Could perhaps be created using genetic engineering in the future 🙂 I’ve been reading Nassim Taleb’s The Black Swan. It’s an engaging book once you get beyond the pages and pages of insults directed against professional statisticians.
They key point could be summarised as follows. Professional statisticians have become obsessed with applying gaussian distribution models to real world phenomenon which don’t match the model for a range of reasons. Primarily the gaussian model attaches a lower probability to rarer events than is actually the case in many real world phenomenon such as degrees of wealth. When these models are used for prediction and risk management the results may be acceptable when making predictions about data close to the median but are hugely error prone about rarer conditions. The seeming success of the model in limited predictions promotes over-confidence and encourages further bad predictions.
Mr. Taleb goes on to point out that Mandelbrotian randomness more accurately depicts many phenomenon as it allows for greater deviations within a sample and more probable outliers. The point is made enthusiastically and in an idiosyncratic style. It’s accessible in a way that encourages most people to understand the contents and query current models for market analysis. It’s not an in-depth mathematical treatise and this is ultimately a weakness given some of the grand claims. However, Taleb’s rage at the amount of bullshit spouted by should-know-better financial and quantitative engineers is understandable. You only have to watch market analysts in programmes on CNN, MSNBC to figure out that, with a lot of jargon, there’s often not a lot of actual knowledge or understanding. Differences of opinion and rude/crude arguments abound but few of the experts called the current crisis. What’s the point of accepted financial models if they’re not just unsuccessful at predicting (a very hard task) but cause risk to be discounted (a very bad thing)? The Black Swan is essential reading for anyone who’s blithely applying statistical models to whatever economic, marketing or social science application they’re working on. It should give them pause for thought.
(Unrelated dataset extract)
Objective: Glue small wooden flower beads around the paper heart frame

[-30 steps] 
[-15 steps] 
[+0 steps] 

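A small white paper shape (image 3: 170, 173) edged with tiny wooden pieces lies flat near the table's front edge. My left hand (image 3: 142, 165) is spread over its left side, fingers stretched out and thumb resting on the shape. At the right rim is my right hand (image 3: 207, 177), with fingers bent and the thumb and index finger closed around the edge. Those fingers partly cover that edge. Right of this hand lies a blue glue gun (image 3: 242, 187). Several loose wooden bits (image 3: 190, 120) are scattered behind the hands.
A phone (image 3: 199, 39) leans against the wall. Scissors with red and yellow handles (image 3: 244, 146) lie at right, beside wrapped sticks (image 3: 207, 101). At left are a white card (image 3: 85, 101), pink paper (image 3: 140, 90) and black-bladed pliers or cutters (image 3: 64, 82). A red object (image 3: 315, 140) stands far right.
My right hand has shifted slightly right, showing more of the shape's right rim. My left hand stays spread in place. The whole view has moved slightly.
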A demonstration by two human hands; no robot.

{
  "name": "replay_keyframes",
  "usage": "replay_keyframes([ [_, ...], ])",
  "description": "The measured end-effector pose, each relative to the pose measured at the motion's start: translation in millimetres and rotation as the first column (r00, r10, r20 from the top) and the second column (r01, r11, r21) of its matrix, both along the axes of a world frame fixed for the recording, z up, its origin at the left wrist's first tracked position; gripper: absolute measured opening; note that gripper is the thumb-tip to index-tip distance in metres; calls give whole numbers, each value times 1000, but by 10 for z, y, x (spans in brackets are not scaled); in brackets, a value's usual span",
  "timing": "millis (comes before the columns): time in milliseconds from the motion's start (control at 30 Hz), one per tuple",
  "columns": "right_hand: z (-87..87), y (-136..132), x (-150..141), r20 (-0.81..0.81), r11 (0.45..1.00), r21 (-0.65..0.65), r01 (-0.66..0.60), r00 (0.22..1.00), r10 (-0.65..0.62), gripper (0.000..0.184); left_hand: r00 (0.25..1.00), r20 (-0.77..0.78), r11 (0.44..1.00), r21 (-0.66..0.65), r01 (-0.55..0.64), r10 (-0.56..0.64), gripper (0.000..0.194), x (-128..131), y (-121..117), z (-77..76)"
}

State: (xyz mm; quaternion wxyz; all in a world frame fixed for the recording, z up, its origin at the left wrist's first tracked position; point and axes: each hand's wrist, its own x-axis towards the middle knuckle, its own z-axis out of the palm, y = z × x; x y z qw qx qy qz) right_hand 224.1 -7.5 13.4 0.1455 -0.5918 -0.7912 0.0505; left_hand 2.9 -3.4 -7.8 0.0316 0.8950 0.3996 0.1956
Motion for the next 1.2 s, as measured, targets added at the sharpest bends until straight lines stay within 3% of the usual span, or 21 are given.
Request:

So, back to my headline. Mankind are great at producing huge inequalities and surprising outliers. History is littered with them! The more power we achieve over our environment and, indeed, our genetics the more probable the improbable becomes. I’d content that the number of potential black swans increasing (if that isn’t too wild any idea). Not in a linear way of course. More of a giant leap, black swan, kind of increments 🙂 We’ve found black swans on the moon, black swans in space, black swans in the earth, on the earth and with genetic engineering we can create human black swans. Scary.
So the current market models are deeply flawed. Indeed they don’t seem so much models as talking points for TV debates. Who predicted the crisis? Currently in the “Deep Financial Shit is Nigh” hall of fame are international players like Peter Schiff, Nassim Taleb and local players like David McWilliams, Alan Ahearne and Morgan Kelly. Very few economists correctly predicted the current crisis nationally or internationally.
I believe one reason for this is that it became fashionable for these most miserable of analysts to predict boom followed by a soft landing. Economists by their nature are supposed to be pessimistic and risk aware. They should be over-predicting recessions, which is the butt of the famous economist joke.
“An economist is a person who predicts 10 of the last 3 economic recessions”
In this case, there seems to have been an international fear of being caught out in predicting an end to this boom, fueled by financial innovations in the bond market. Many economists simply suspended disbelief even when scandals like Enron encouraged skepticism. Conversely this old joke gives the lie to the belief that economists create recessions. They make predictions and pass comments. Some may add to recessions and further despair but if they could really create economic turmoil then their predictions would never be wrong!